As part of the University’s restructuring project, several departments within a faculty were merged. These mergers had to be reflected on the web, which sparked a project to combine several of the sites. This process didn’t always run smoothly, so we have these issues back into the way we work to ensure that future projects face fewer problems.
We need to be more conscious of activities taking place across the University and the schedules that they run to. It’s important that we keep these in mind when planning and scheduling work within the team and be more proactive in contacting units when we think that there will be an impact on the web.
In this example, we could have had the changes ready to go when the official restructuring date came, rather than lagging months behind. In doing so we would have saved time, effort and stress! We have since started work on an annual maintenance schedule, which aims to take into account cycles that are external to our team and identify where they might have impacts on the website.
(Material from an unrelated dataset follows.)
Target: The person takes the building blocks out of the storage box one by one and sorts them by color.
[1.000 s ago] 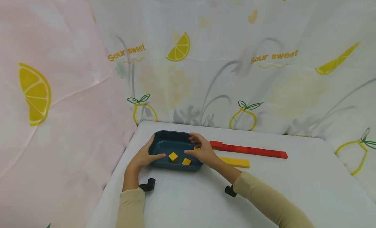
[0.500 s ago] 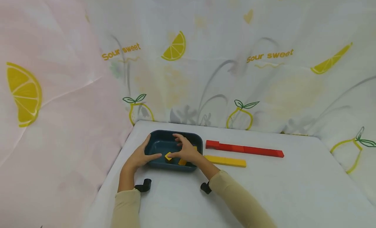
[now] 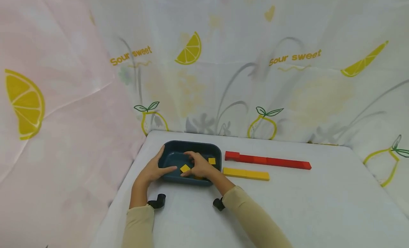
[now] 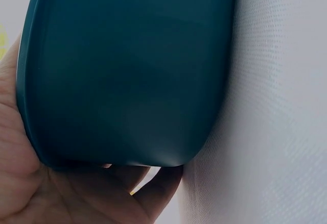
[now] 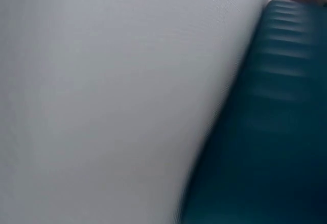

We also aim to turn this into a checklist for staff in schools and departments describing what needs to be done to websites when.
Don’t expect all staff to be project management experts.
Web projects really benefit from having a clear plan and someone keeping a close eye on things. In the past, we have been somewhat guilty of trying to push the burden of project management onto staff within departments, regardless of their experience of managing projects. This was largely due to lack of resource within the team. In many cases we’ve asked ‘clients’ to nominate someone at their end to take on this role. However, we haven’t always been clear in defining our expectations and for many staff managing a web project is simply out of their comfort zone. Experience has borne out that projects suffer as a result, so we will be managing projects more actively within the team in future. Our dedicated Digital Projects Manager, Leigh Blount, started in April 2011 and will be taking on a lot of this work in future.